Alfabetizando Betina
Por Virgínia Magalhães
Quando o assunto é criação e educação, os pais se dividem entre diversos modelos, metodologias e opções de ensino. Há os mais idealistas, os mais preocupados com o futuro e os que entendem a importância de viver o presente. Há os que veem a agenda do filho como a própria agenda, cheia de atividades extracurriculares, e aqueles que preferem segurar as crianças o maior tempo possível dentro de casa.
Quando Betina nasceu, havia uma preocupação muito grande de minha parte em estar o máximo presente na vida dela, o que foi impossível nos primeiros anos, já que não havia me planejado para isso. Antes tarde do que nunca: aos três anos de idade, isso se tornou possível, quando optei pelo modelo de trabalho home office. Foram bons anos acompanhando seu crescimento de perto,
sem deixar de lado minha carreira profissional. Mas então veio a pandemia.
Obrigou a todos, inclusive as crianças, a seguir aquele modelo que, para mim, já era muito confortável. A adesão foi obrigatória, mas não bem quista pela maioria. No que diz respeito à educação, principalmente a infantil, as dificuldades foram inúmeras.
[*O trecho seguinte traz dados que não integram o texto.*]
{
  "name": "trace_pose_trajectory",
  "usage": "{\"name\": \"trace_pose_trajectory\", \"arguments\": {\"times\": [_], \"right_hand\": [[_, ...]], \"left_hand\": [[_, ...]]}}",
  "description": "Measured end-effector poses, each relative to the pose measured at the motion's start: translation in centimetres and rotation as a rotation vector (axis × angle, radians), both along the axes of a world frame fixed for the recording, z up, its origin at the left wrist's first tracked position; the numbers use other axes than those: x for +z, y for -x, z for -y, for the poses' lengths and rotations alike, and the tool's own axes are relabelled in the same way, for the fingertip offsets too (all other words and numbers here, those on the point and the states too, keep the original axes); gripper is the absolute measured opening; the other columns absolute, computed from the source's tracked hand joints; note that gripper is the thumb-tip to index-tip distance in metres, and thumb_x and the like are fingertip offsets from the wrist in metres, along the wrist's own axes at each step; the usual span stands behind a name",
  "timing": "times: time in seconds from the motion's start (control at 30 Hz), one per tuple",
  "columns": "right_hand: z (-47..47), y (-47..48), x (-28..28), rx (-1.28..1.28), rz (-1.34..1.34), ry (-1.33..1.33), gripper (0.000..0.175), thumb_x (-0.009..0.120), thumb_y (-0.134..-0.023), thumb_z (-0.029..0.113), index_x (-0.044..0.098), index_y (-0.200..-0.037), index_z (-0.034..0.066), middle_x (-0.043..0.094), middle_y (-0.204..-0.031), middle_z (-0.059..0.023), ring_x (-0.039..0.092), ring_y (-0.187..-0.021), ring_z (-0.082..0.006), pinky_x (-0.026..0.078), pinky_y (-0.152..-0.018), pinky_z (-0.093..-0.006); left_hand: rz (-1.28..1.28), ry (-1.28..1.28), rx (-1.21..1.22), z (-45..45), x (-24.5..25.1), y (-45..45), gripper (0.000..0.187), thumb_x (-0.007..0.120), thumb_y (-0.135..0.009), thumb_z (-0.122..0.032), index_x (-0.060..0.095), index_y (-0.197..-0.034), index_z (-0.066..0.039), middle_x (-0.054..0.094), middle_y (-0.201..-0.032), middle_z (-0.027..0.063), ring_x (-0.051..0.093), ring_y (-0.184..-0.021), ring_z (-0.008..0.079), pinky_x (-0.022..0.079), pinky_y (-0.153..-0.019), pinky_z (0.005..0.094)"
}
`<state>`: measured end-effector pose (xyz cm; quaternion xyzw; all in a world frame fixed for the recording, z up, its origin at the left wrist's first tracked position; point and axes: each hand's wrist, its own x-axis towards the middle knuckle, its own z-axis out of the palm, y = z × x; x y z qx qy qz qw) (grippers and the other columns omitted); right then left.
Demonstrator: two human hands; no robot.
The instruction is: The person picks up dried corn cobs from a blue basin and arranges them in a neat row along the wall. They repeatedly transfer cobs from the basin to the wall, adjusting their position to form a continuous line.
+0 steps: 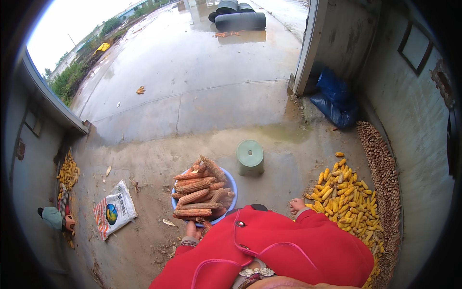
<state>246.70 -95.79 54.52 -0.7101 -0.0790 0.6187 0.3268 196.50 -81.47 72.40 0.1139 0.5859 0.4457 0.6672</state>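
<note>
My left hand (193, 230) is at the near rim of a blue plastic basin (235, 188), beside a reddish cob. Whether its fingers grip the rim or only touch it is unclear. Shelled corn cobs (196, 195), reddish and bare of kernels, are heaped above the basin's rim. Off to the right, my right hand (297, 205) is held with curled fingers at the left edge of a pile of yellow corn ears (343, 195). Nothing shows plainly in it. My red coat hides part of the basin and of the pile.
A green plastic stool (250, 155) stands beyond the basin. Stacked cobs (379, 162) line the right wall below blue plastic bags (335, 101). At left lie a printed sack (115, 209), more corn (69, 171) and an unclear teal-and-plaid figure (54, 218). Black rolls (240, 21) lie outside.
</note>
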Motion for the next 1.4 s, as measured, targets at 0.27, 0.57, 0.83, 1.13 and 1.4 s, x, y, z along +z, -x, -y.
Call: {"name": "trace_pose_trajectory", "arguments": {"times": [0.27, 0.57, 0.83, 1.13, 1.4], "right_hand": [[-9.5, 2.2, 3.3, -0.059, -0.019, 0.017, 0.04, 0.053, -0.086, 0.018, 0.051, -0.123, 0.0042, 0.063, -0.093, -0.0107, 0.065, -0.066, -0.0223, 0.051, -0.049, -0.0345], [-14.6, 1.3, 3.4, -0.027, -0.066, 0.059, 0.042, 0.053, -0.087, 0.02, 0.049, -0.126, 0.0052, 0.062, -0.097, -0.0102, 0.065, -0.068, -0.0227, 0.051, -0.05, -0.0354], [-19.2, -3.8, 1.0, -0.062, 0.053, 0.126, 0.034, 0.054, -0.082, 0.017, 0.06, -0.111, 0.0013, 0.064, -0.087, -0.0096, 0.064, -0.063, -0.0188, 0.05, -0.047, -0.0317], [-26.9, -4.7, 0.7, 0.011, -0.029, 0.045, 0.045, 0.054, -0.083, 0.02, 0.052, -0.124, 0.0024, 0.064, -0.091, -0.0093, 0.064, -0.064, -0.0188, 0.049, -0.045, -0.0304], [-29.2, 1.7, -2.9, 0.031, 0.006, 0.119, 0.042, 0.055, -0.083, 0.022, 0.057, -0.12, 0.0027, 0.066, -0.082, -0.011, 0.062, -0.057, -0.0178, 0.046, -0.044, -0.0316]], "left_hand": [[-0.126, -0.06, -0.225, -16.4, 5.6, -3.6, 0.036, 0.046, -0.087, -0.014, 0.048, -0.121, -0.004, 0.057, -0.114, 0.0162, 0.058, -0.101, 0.0341, 0.054, -0.076, 0.0545], [-0.146, -0.058, -0.25, -25.2, 7.4, -9.4, 0.036, 0.046, -0.09, -0.016, 0.046, -0.124, -0.004, 0.055, -0.118, 0.0148, 0.057, -0.104, 0.0328, 0.052, -0.077, 0.0567], [-0.081, -0.019, -0.235, -29.1, 5.5, -12.2, 0.036, 0.052, -0.089, -0.017, 0.048, -0.124, -0.008, 0.058, -0.116, 0.0117, 0.059, -0.101, 0.0312, 0.054, -0.074, 0.0534], [-0.149, 0.039, -0.212, -32.4, 6.3, -15.1, 0.033, 0.054, -0.089, -0.017, 0.05, -0.12, -0.006, 0.059, -0.113, 0.0109, 0.06, -0.098, 0.0303, 0.053, -0.074, 0.0529], [-0.295, 0.06, -0.319, -38.2, 3.5, -12.7, 0.041, 0.059, -0.089, -0.032, 0.049, -0.121, -0.008, 0.059, -0.111, 0.0055, 0.059, -0.097, 0.0229, 0.052, -0.076, 0.0437]]}}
Todos tivemos que nos reinventar, sem exceção.
No caso de Betina, o principal desafio em ano de homeschooling foi a alfabetização. Pois, por mais que fosse muito ativa junto às tarefas que vinham da escola, não era meu o papel de ensinar o bê-á-bá até aquele presente momento. E, mesmo sem a didática necessária ou a paciência de uma típica professora do ensino infantil, descobri-me naquele momento alguém que queria muito fazer dar certo essa nova experiência.
“Na prática, foram dias de verdadeiros desafios – alguns verdadeiramente insanos. Mas, no final, ver minha filha, antes de finalizar o primeiro ano, lendo e escrevendo fluentemente o bom português é, sem sombra de dúvidas, um orgulho que levarei para o resto da vida.”
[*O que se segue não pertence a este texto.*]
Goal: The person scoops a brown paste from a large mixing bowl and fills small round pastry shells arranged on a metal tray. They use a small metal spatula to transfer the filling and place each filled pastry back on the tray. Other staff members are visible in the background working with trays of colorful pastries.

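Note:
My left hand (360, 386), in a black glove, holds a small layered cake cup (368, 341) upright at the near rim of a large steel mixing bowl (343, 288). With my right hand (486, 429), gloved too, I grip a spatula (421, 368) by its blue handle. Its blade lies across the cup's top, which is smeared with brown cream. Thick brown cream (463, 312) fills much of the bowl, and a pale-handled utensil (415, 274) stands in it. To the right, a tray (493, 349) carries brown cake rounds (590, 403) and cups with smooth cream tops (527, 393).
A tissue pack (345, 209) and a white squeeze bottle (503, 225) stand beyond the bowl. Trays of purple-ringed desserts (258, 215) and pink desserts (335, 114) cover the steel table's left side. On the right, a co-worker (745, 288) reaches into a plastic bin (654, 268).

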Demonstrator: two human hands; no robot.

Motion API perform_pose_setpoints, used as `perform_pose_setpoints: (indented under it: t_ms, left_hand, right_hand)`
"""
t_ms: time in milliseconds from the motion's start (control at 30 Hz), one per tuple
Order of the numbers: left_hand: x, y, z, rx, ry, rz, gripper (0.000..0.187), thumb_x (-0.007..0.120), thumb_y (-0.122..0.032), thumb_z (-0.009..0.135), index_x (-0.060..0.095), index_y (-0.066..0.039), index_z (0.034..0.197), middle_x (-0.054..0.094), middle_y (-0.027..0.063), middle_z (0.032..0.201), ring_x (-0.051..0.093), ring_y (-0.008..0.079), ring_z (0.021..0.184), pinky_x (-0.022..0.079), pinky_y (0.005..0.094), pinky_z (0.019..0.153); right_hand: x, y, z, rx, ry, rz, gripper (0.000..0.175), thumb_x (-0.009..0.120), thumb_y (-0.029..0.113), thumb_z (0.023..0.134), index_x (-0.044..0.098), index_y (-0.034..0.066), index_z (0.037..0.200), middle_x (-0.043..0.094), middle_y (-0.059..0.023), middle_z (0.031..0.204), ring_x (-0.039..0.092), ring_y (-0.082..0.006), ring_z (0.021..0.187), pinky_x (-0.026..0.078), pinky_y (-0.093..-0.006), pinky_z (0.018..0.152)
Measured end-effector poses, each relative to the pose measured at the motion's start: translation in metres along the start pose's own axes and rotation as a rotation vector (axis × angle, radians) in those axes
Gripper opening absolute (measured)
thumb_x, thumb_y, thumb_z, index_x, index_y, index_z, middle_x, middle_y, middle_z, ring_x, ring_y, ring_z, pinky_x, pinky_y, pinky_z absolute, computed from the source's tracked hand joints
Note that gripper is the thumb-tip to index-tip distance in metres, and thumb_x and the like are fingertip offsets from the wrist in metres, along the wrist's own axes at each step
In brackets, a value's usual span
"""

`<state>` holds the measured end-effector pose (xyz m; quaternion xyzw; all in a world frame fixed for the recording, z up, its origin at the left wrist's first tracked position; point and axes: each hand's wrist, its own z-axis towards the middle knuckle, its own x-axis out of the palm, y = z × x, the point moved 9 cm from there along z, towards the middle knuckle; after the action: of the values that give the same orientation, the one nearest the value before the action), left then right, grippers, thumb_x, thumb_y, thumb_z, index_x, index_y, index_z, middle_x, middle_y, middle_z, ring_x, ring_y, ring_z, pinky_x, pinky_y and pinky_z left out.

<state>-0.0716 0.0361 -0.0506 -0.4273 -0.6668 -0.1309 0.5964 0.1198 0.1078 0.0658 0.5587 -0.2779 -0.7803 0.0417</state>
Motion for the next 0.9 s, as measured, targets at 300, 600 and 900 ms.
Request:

Encarei as dificuldades de forma sistemática. Estipulei horários e desenhei uma agenda flexível, em que se encaixavam minhas obrigações maternas, profissionais e, então, pedagógicas. E, ao longo de um ano letivo, ao mesmo tempo que via minha filha aprender a ler e escrever, vi também uma mãe aprender a lecionar. Claro que colocado assim no papel parece fácil e poético! Na prática, foram dias de verdadeiros desafios – alguns verdadeiramente insanos. Mas, no final, ver minha filha, antes de finalizar o primeiro ano, lendo e escrevendo fluentemente o bom português é, sem sombra de dúvidas, um orgulho que levarei para o resto da vida.
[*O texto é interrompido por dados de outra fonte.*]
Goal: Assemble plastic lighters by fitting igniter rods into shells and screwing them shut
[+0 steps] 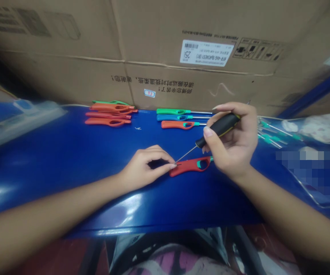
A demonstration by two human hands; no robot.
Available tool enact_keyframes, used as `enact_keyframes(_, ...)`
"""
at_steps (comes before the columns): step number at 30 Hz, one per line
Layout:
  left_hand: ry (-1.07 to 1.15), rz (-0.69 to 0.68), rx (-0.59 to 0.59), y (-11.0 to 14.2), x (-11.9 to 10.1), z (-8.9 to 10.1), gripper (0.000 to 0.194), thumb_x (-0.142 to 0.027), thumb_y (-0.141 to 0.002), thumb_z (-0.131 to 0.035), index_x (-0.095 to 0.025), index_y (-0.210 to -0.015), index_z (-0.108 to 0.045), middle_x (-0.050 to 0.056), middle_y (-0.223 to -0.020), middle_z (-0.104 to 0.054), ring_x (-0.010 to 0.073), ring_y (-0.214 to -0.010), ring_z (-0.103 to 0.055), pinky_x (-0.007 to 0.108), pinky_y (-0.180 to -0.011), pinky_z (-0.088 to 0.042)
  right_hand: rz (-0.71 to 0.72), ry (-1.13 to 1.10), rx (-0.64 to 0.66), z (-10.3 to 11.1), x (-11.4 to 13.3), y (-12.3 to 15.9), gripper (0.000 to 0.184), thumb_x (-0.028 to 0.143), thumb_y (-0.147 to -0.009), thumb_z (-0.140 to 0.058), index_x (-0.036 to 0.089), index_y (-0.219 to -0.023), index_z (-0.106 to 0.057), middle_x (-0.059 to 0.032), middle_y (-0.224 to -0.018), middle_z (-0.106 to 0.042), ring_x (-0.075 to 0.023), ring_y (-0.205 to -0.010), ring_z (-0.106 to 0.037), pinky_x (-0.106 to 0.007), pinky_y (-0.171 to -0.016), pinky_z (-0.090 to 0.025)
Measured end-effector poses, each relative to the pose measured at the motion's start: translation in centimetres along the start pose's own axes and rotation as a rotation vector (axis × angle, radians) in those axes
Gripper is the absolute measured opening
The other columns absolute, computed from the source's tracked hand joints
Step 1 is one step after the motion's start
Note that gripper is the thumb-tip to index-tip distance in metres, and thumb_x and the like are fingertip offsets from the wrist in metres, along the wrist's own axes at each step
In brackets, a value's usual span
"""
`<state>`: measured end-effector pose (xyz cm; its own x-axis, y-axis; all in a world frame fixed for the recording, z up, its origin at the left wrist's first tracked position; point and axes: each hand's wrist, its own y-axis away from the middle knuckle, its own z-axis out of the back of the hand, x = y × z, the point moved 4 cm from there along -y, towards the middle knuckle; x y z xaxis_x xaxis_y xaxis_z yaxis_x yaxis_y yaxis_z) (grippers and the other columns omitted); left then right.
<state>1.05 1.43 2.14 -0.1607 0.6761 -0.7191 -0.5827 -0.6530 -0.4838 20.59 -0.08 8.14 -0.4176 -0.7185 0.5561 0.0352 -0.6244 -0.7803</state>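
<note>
While right hand [236,143] clasps screwdriver [218,130], left hand [143,166] seemingly pinches its tip [177,162], inside table edge [119,230].

Blue tabletop [81,160], glossy; light is reflected along its front. At the back, left of centre, a close cluster of casings [107,115] is laid out in green, orange and red; small pale scraps [137,128] are scattered beside it. Right of these, a green lighter [172,111], a blue lighter [169,117] and an orange lighter [172,125] are ranged in parallel. Nearer the front, one red lighter [186,166] is placed. Far right, metal rods with teal fittings [279,130] are grouped.
</note>
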Motion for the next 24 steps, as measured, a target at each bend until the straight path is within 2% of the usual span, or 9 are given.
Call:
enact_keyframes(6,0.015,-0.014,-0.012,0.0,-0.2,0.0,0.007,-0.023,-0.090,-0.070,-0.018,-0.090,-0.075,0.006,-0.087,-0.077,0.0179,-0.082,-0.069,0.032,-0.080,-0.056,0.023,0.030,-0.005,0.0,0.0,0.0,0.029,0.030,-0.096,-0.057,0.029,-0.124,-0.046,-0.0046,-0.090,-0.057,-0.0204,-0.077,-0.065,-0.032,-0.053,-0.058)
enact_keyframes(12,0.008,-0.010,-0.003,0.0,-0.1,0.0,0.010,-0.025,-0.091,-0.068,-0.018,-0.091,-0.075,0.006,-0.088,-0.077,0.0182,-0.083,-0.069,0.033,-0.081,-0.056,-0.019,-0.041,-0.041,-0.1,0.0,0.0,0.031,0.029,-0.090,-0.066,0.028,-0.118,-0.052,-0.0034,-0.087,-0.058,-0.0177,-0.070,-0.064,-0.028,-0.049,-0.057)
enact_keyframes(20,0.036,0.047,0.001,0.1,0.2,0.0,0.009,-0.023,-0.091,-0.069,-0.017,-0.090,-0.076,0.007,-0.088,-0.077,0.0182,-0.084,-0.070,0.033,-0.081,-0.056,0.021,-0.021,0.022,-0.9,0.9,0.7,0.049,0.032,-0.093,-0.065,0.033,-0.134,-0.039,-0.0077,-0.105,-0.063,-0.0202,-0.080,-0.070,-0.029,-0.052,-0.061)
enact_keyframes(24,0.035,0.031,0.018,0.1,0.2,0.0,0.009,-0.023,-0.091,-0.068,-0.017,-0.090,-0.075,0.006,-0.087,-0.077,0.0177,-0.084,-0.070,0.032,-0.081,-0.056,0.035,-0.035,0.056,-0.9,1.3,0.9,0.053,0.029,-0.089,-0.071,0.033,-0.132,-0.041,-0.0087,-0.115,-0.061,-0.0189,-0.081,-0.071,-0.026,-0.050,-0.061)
Com isso, reflito: sentiria o mesmo orgulho, ao final de cada ano, um professor em relação a cada um de seus alunos? Teriam eles a verdadeira consciência da importância que têm na vida de cada criança? Saberíamos nós o valor real que cada um desses profissionais tem não só na vida dos nossos filhos como, também, na nossa própria vida, já que um dia estivemos sob seus cuidados e ensinamentos? Seríamos gratos, de forma sincera, a cada professor que nos ajudou, literalmente, a escrever a nossa história?
Sigo ensinando e aprendendo com Betina. Hoje, menos de um ano depois de ela aprender a ler e a escrever, já vejo-a fazendo o mesmo com o inglês. Admiro sua evolução e me sinto parte disso, não só como mãe, mas como alguém que soube entender que aquele momento caótico era, na verdade, uma oportunidade inigualável de ficar ainda mais perto e presente na criação, educação e formação da minha filha. Mas isso só foi possível quando me permiti errar, permiti-me aprender e, então, permiti-me acertar!
*Crônica editorial originalmente publicada na edição #251 da revista TOPVIEW.